Source material →
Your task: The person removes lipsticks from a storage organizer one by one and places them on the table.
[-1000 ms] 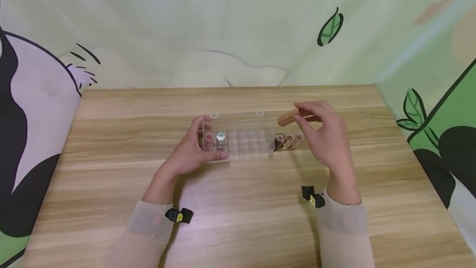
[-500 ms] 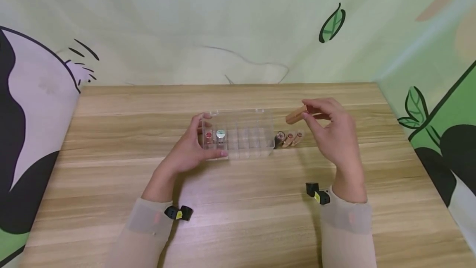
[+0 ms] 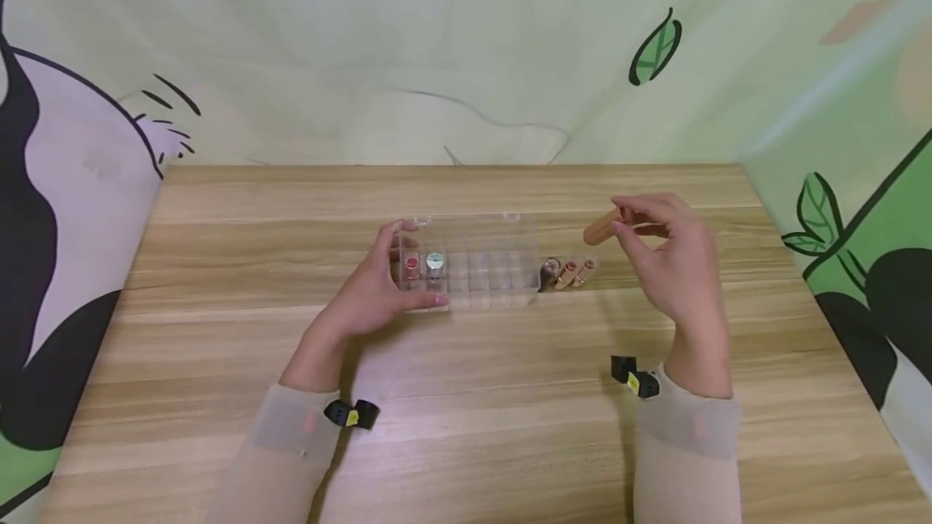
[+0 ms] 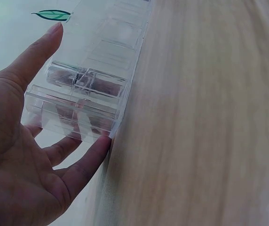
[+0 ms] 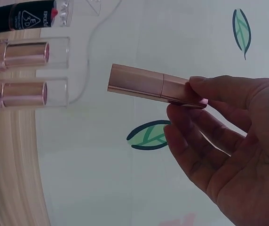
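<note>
In the head view, my left hand (image 3: 367, 297) holds the left end of a clear plastic lipstick organizer (image 3: 491, 269), thumb along the front and fingers at the far side. A red-topped lipstick (image 3: 412, 267) and a silver-topped one (image 3: 434, 264) stand in its left compartments. My right hand (image 3: 673, 265) pinches a rose-gold lipstick (image 5: 139, 84) by one end between thumb and fingertips, tilted in the air to the right of the organizer. Past the organizer's right end stand a dark lipstick (image 5: 24, 16) and two rose-gold lipsticks (image 5: 26, 52) with clear caps.
The wood-grain table (image 3: 466, 395) runs back to a pale wall (image 3: 328, 47) with painted leaves and black-and-white shapes. More wall painting flanks the table on both sides. Small black wrist devices (image 3: 352, 414) sit at both sleeves.
My right hand has moved to the right with the rose-gold lipstick, farther from the organizer. My left hand keeps its hold on the organizer, and the standing lipsticks have stayed in place.
</note>
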Action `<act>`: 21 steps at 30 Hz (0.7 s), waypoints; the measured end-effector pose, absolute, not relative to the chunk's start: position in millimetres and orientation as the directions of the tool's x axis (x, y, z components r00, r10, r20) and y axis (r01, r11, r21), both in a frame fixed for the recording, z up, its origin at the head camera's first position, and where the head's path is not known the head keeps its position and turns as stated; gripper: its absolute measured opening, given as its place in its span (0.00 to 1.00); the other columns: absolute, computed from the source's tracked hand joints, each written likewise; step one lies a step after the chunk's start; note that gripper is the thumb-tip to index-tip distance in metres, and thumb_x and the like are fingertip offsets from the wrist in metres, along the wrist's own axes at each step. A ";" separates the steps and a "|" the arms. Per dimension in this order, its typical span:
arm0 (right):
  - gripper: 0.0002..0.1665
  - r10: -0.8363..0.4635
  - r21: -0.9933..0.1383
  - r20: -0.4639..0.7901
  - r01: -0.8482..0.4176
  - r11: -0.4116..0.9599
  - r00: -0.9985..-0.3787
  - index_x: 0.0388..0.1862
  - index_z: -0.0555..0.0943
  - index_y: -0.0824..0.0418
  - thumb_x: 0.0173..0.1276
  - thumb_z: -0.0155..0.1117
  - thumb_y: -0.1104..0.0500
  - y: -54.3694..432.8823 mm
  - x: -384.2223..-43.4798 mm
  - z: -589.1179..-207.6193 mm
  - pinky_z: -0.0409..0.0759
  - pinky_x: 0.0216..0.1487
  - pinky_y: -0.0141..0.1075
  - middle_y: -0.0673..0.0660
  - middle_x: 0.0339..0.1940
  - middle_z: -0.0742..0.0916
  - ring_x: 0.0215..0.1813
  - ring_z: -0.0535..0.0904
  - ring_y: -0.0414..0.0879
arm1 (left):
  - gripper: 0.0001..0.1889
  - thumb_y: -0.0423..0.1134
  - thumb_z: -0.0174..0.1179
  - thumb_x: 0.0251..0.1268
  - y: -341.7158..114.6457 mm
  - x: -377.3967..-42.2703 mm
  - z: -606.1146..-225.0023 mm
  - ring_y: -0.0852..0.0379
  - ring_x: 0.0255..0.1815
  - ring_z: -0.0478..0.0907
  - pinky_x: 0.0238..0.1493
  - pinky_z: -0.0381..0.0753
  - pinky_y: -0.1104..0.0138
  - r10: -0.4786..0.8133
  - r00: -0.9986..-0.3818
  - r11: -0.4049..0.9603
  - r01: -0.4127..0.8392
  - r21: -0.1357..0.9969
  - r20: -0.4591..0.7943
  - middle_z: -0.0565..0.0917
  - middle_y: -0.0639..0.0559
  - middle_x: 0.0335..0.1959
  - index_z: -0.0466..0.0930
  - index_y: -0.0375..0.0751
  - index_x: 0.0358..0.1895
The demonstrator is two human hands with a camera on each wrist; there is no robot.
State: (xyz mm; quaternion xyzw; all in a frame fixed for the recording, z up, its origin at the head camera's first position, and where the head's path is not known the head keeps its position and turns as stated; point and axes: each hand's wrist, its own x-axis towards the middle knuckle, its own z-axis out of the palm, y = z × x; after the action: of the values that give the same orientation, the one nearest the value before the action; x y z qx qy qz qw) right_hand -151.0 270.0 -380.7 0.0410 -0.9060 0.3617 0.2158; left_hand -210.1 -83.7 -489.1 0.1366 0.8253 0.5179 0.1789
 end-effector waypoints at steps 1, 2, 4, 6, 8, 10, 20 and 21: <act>0.17 0.086 -0.637 0.417 -0.223 0.738 -0.905 0.56 0.88 0.61 0.70 0.69 0.69 271.3 -150.6 -380.4 0.79 0.51 0.23 0.59 0.48 0.88 0.48 0.82 0.44 | 0.57 0.58 0.83 0.45 -83.6 -210.2 -489.2 0.45 0.65 0.71 0.63 0.74 0.46 0.410 -0.899 0.426 0.039 0.904 -0.154 0.68 0.50 0.70 0.50 0.71 0.76; 0.17 0.089 -0.636 0.413 -0.217 0.741 -0.907 0.56 0.88 0.60 0.70 0.69 0.69 272.6 -150.3 -380.2 0.79 0.51 0.23 0.59 0.47 0.88 0.48 0.82 0.43 | 0.58 0.58 0.83 0.45 -83.7 -210.3 -489.2 0.44 0.65 0.71 0.63 0.74 0.46 0.410 -0.899 0.425 0.038 0.905 -0.154 0.68 0.50 0.70 0.50 0.70 0.76; 0.17 0.097 -0.639 0.403 -0.204 0.741 -0.910 0.56 0.88 0.60 0.70 0.69 0.68 274.9 -149.7 -380.5 0.79 0.51 0.23 0.59 0.47 0.88 0.47 0.82 0.42 | 0.58 0.57 0.83 0.45 -83.7 -210.1 -489.1 0.44 0.65 0.71 0.64 0.74 0.46 0.410 -0.899 0.425 0.038 0.904 -0.155 0.69 0.50 0.70 0.50 0.70 0.76; 0.16 0.101 -0.642 0.396 -0.197 0.741 -0.913 0.57 0.88 0.60 0.71 0.69 0.67 277.1 -149.4 -381.4 0.78 0.51 0.22 0.60 0.47 0.87 0.47 0.80 0.38 | 0.58 0.57 0.83 0.45 -83.8 -209.9 -489.1 0.44 0.66 0.71 0.64 0.73 0.45 0.411 -0.898 0.424 0.037 0.905 -0.156 0.69 0.50 0.71 0.50 0.69 0.76; 0.16 0.106 -0.643 0.397 -0.194 0.740 -0.911 0.56 0.88 0.61 0.70 0.70 0.66 279.2 -149.5 -382.7 0.77 0.51 0.21 0.61 0.47 0.87 0.47 0.79 0.36 | 0.58 0.57 0.83 0.45 -83.9 -209.8 -489.2 0.44 0.67 0.71 0.65 0.73 0.45 0.411 -0.898 0.425 0.037 0.904 -0.156 0.69 0.50 0.71 0.50 0.69 0.76; 0.16 0.108 -0.643 0.401 -0.195 0.741 -0.910 0.56 0.88 0.61 0.70 0.70 0.66 280.7 -149.7 -383.7 0.76 0.51 0.20 0.61 0.47 0.87 0.46 0.78 0.34 | 0.58 0.57 0.83 0.45 -83.9 -209.7 -489.4 0.44 0.67 0.71 0.65 0.73 0.45 0.411 -0.898 0.426 0.037 0.904 -0.157 0.69 0.50 0.71 0.50 0.69 0.76; 0.17 0.108 -0.630 0.356 -0.153 0.761 -0.928 0.57 0.88 0.60 0.72 0.67 0.67 286.0 -149.7 -383.3 0.76 0.50 0.20 0.60 0.52 0.87 0.49 0.83 0.48 | 0.58 0.58 0.83 0.44 -83.7 -210.0 -489.3 0.44 0.66 0.71 0.64 0.73 0.45 0.408 -0.898 0.423 0.030 0.906 -0.161 0.68 0.51 0.70 0.50 0.71 0.76; 0.17 0.106 -0.630 0.350 -0.150 0.762 -0.931 0.58 0.88 0.59 0.72 0.67 0.67 286.6 -149.6 -383.2 0.76 0.50 0.20 0.60 0.53 0.88 0.50 0.84 0.50 | 0.58 0.58 0.83 0.44 -83.6 -209.9 -489.2 0.44 0.66 0.71 0.64 0.73 0.45 0.408 -0.898 0.423 0.029 0.906 -0.162 0.68 0.51 0.70 0.50 0.71 0.76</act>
State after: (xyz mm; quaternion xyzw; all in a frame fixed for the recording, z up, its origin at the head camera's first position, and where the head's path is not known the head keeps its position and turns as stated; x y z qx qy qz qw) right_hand -149.6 286.6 -383.2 0.0121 -0.9201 0.3446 0.1859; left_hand -209.9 -83.6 -489.2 0.1326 0.8236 0.5205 0.1823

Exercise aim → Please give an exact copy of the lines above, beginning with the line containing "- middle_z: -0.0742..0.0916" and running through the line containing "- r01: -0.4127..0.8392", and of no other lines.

Result of this task →
  - middle_z: -0.0742..0.0916
  - ring_x: 0.0215..0.1813
  - ring_z: -0.0535..0.0904
  - ring_y: -0.0414..0.0879
arm1 (left):
  - gripper: 0.0001..0.1889
  - thumb_y: -0.0423..0.1134
  - thumb_z: -0.0174..0.1179
  - thumb_x: 0.0251..0.1268
  - y: -341.7158..114.6457 mm
  - x: -377.3967..-42.2703 mm
  - z: -606.1146..-225.0023 mm
  - ring_y: -0.0852..0.0379
  - ring_x: 0.0255..0.1815
  - ring_z: -0.0478..0.0907
  - pinky_x: 0.0238..0.1493
  - pinky_z: -0.0381..0.0753
  - pinky_y: -0.1104..0.0138
  - r10: -0.4786..0.8133
  - r00: -0.9986..-0.3818
  - r11: -0.4049..0.9603
  - r01: -0.4127..0.8392

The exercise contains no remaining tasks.